Doch das war tatsächlich nur ein kurzes Strohfeuer. Mats Hummels, erneut Turm in der Schlacht, rettete in höchster Not gegen Palacios, den Nachschuss von Wirtz entschärfte Kobel (62.). Dann gab Nico Schlotterbeck das Signal zur Auswechslung, beim Blick auf die Bank erspähte Terzic nur noch den unerfahrenen Antonios Papadopoulos. Der 24-Jährige aus der U23 kam zu seinem vierten Bundesliga-Spiel.
Böser Schnitzer von BVB-Kapitän Can
Nach gut einer Stunde ließen die Kräfte beim Tabellenführer dann doch etwas nach und es schlichen sich deutlich mehr Ungenauigkeiten ins Kombinationsspiel ein. Dennoch kam sie, die Riesenchance zum 1:1 – begünstigt allerdings durch ein zu riskantes Anspiel von Kobel auf Emre Can, der im eigenen Strafraum die Kugel an Florian Wirtz verlor. Dessen Ablage drosch Xhaka weit übers Dortmunder Tor (73.).
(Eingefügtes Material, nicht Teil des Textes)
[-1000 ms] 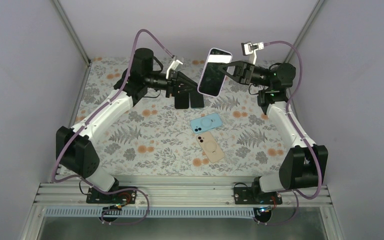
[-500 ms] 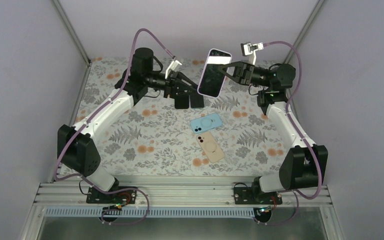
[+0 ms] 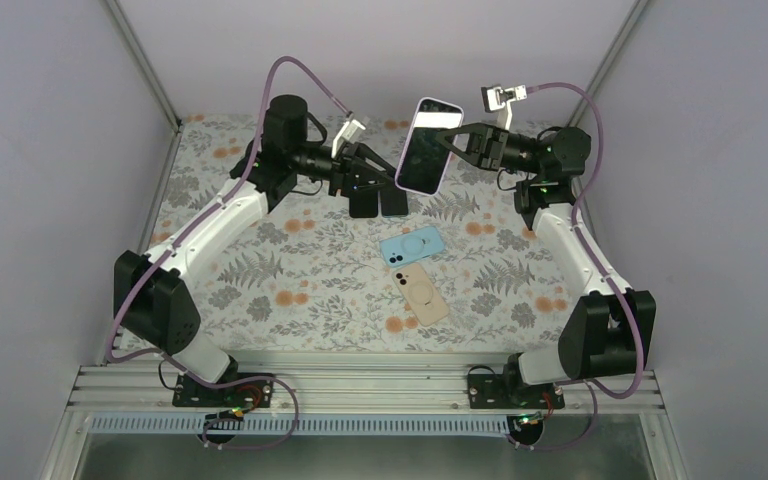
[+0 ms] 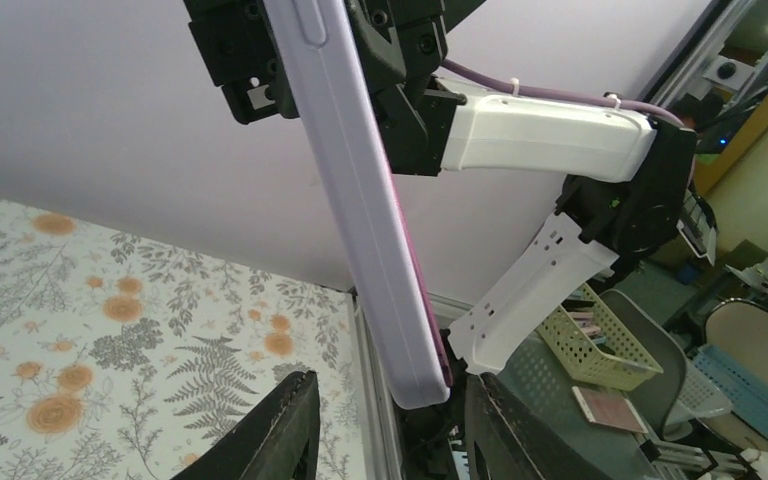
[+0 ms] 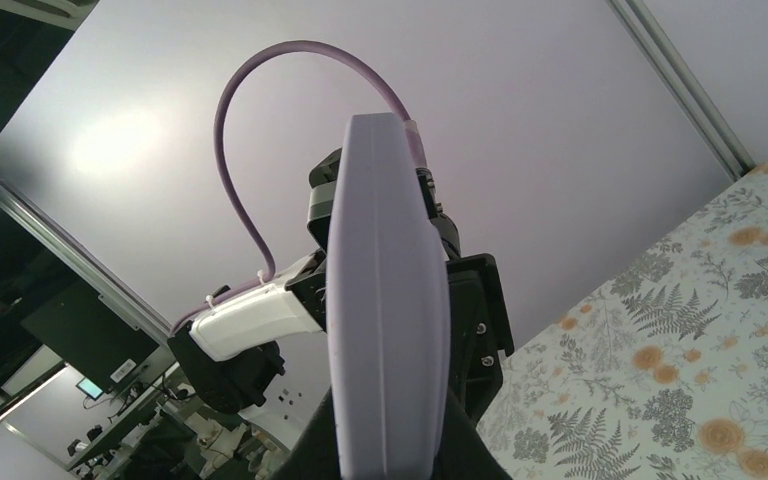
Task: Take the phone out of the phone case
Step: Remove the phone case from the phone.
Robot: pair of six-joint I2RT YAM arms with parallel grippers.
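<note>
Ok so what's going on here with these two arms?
The right gripper holds a phone in a lilac case up in the air over the floral table. The left gripper is open, its jaws either side of the case's lower end and not closed on it. The phone has not yet come out. A blue case and a beige case lie back-up on the table.
</note>
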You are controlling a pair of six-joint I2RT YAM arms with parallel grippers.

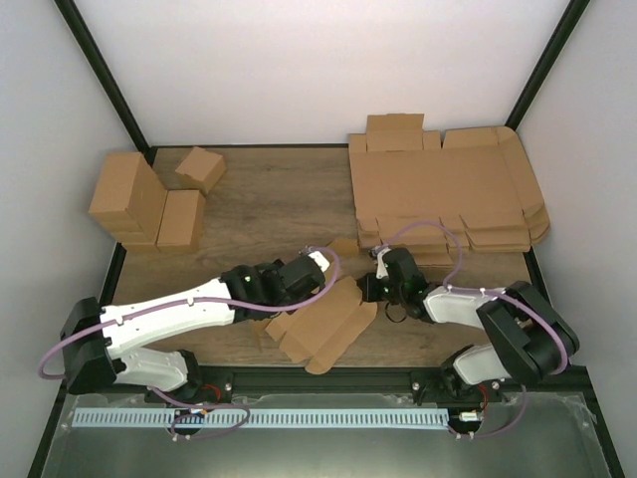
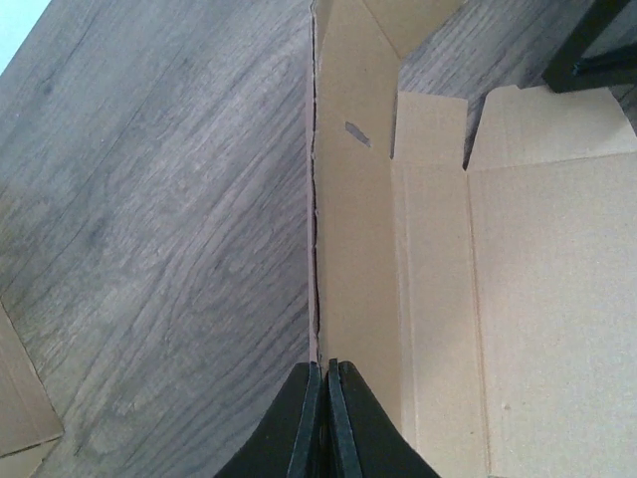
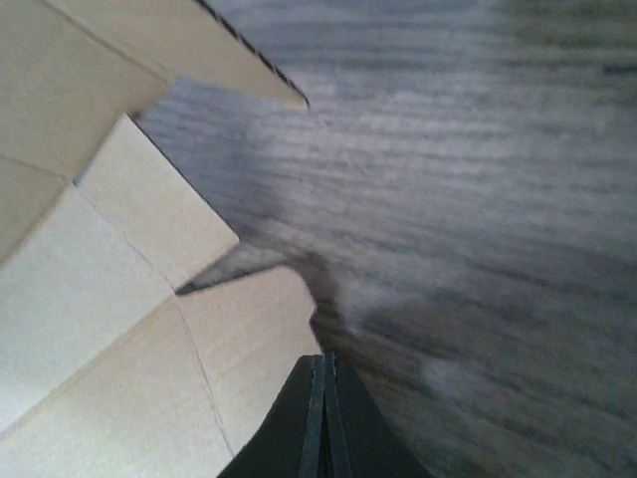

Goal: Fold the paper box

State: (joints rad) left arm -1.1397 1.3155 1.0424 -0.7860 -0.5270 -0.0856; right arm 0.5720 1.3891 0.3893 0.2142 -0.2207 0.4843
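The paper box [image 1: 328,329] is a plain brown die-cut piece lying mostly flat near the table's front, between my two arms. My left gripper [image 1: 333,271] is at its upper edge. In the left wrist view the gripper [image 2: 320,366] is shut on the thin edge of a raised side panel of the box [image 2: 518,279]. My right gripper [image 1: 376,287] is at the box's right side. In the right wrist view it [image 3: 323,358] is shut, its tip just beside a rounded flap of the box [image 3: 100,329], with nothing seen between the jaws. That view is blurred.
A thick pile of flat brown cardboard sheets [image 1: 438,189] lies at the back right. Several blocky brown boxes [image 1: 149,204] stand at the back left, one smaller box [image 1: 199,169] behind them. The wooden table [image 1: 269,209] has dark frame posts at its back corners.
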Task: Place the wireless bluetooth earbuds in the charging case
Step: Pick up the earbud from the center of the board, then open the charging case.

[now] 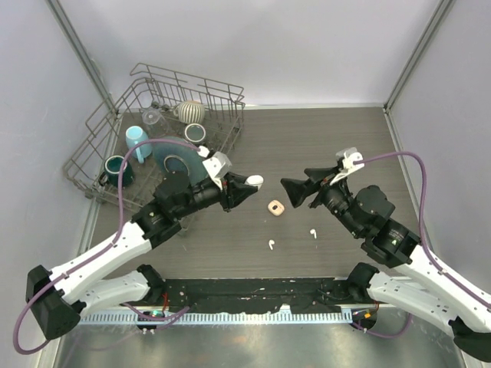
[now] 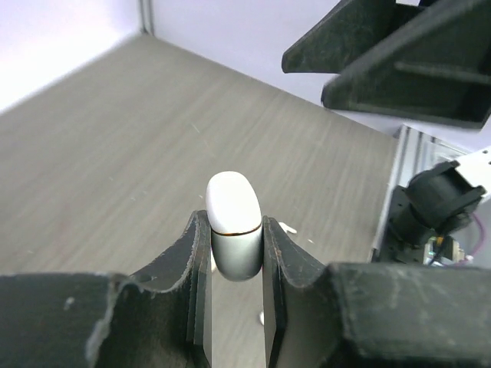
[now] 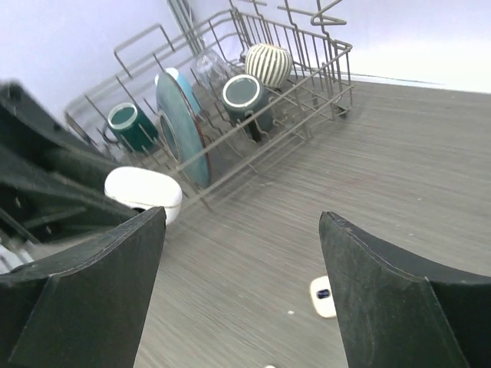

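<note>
Grey-brown wood-grain laminate covers the table (image 1: 345, 146), which is boxed in by plain pale walls (image 1: 307, 46) with metal framing in the corners. A wire dish rack (image 1: 222, 115) sits at the far left corner, holding an upright teal plate (image 1: 173, 157), a dark green mug (image 1: 115, 170), a pale blue cup (image 1: 136, 140), a ribbed striped cup (image 1: 192, 112) and a clear glass (image 1: 153, 116).

Above the middle of the table, the left gripper (image 1: 249, 184) is clamped on the charging case (image 1: 255, 182), a smooth, glossy white oval with a thin seam running round it. The left wrist view shows its matte black fingers (image 2: 196, 261) pressing both flat sides of the case, which stands with its rounded end pointing outward and is lifted clear of the surface.

Facing it from close by, the right gripper (image 1: 288, 193) has its wedge-shaped black fingers spread wide apart and holds nothing.

Both wireless bluetooth earbuds lie loose on the laminate nearer the arm bases: one earbud (image 1: 271, 244) below the left gripper's tip, the other earbud (image 1: 313, 231) just off to its right, the two set apart from each other. A small pale tan piece (image 1: 276, 207) with a dark spot rests on the table between the grippers and the earbuds.
</note>
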`<control>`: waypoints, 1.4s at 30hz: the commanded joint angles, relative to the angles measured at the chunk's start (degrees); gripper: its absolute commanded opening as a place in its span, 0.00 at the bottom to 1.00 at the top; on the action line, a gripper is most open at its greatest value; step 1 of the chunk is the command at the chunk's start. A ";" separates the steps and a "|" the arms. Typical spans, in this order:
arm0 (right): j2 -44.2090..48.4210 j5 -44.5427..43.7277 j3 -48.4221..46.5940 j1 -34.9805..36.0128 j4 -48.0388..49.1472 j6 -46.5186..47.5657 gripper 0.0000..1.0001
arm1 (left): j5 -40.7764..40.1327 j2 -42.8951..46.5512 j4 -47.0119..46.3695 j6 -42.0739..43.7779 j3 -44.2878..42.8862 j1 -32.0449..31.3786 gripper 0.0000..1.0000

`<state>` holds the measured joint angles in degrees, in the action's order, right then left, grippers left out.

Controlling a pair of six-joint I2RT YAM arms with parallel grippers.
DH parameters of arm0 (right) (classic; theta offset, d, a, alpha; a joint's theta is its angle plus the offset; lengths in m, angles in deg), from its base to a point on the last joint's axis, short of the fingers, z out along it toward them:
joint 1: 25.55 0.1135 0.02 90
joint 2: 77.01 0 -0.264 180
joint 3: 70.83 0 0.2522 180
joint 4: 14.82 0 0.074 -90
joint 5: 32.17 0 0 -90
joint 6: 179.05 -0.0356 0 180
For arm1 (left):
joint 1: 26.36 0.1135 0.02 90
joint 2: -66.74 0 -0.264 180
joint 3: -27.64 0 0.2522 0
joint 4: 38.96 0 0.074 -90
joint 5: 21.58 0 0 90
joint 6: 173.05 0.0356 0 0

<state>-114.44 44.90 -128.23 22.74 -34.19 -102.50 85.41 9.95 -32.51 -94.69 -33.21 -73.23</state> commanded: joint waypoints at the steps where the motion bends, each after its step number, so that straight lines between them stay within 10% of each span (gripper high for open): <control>1: -4.30 -6.14 -6.88 0.13 -3.87 -17.11 0.87 | -4.42 2.48 -10.00 7.15 3.23 -0.24 0.00; 10: -6.07 -13.62 -14.88 -0.22 -10.37 -43.12 0.90 | -1.98 0.03 -25.81 8.38 3.24 -0.24 0.00; 23: -5.11 4.83 -7.44 -0.48 -3.65 -61.31 0.82 | 1.37 0.80 -53.65 1.80 17.19 -0.06 0.00; 42: -9.24 15.39 -1.71 -0.48 12.99 -69.25 0.82 | 6.65 4.85 -46.48 3.46 16.07 -0.15 0.00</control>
<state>-124.02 59.17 -128.86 22.33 -26.47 -171.14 91.86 15.45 -77.23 -92.96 -15.07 -73.23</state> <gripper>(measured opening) 0.815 0.264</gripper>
Leverkusens Trainer Xabi Alonso brachte Patrick Schick – eine Einwechslung mit Folgen. Auf den Doppelsturm mit Boniface musste sich der BVB zunächst einstellen, da hatte das Unheil aber schon seinen Lauf genommen. Kossounou, vom eingewechselten Karim Adeyemi viel zu lasch gestört, trieb den Ball nach vorne, Schick im Zentrum stand viel zu frei, seinen Querpass musste Victor Boniface nur noch über die Linie drücken (78.).
BVB-Stürmer Füllkrug mit der großen Chance
Der Ausgleich war hochverdient, es wurden noch lange 15 Minuten für den BVB. Als die Nachspielzeit anbrach, führte Bayer seine 16. Ecke aus, Dortmund verzeichnete eine. Doch die größte Chance zum Last-Minute-Knockout hatte dennoch die Borussia. Der eingewechselte Thomas Meunier flankte perfekt in die Mitte, Füllkrug setzte den Flugkopfball übers Tor. Das wäre des Guten auch etwas zu viel gewesen.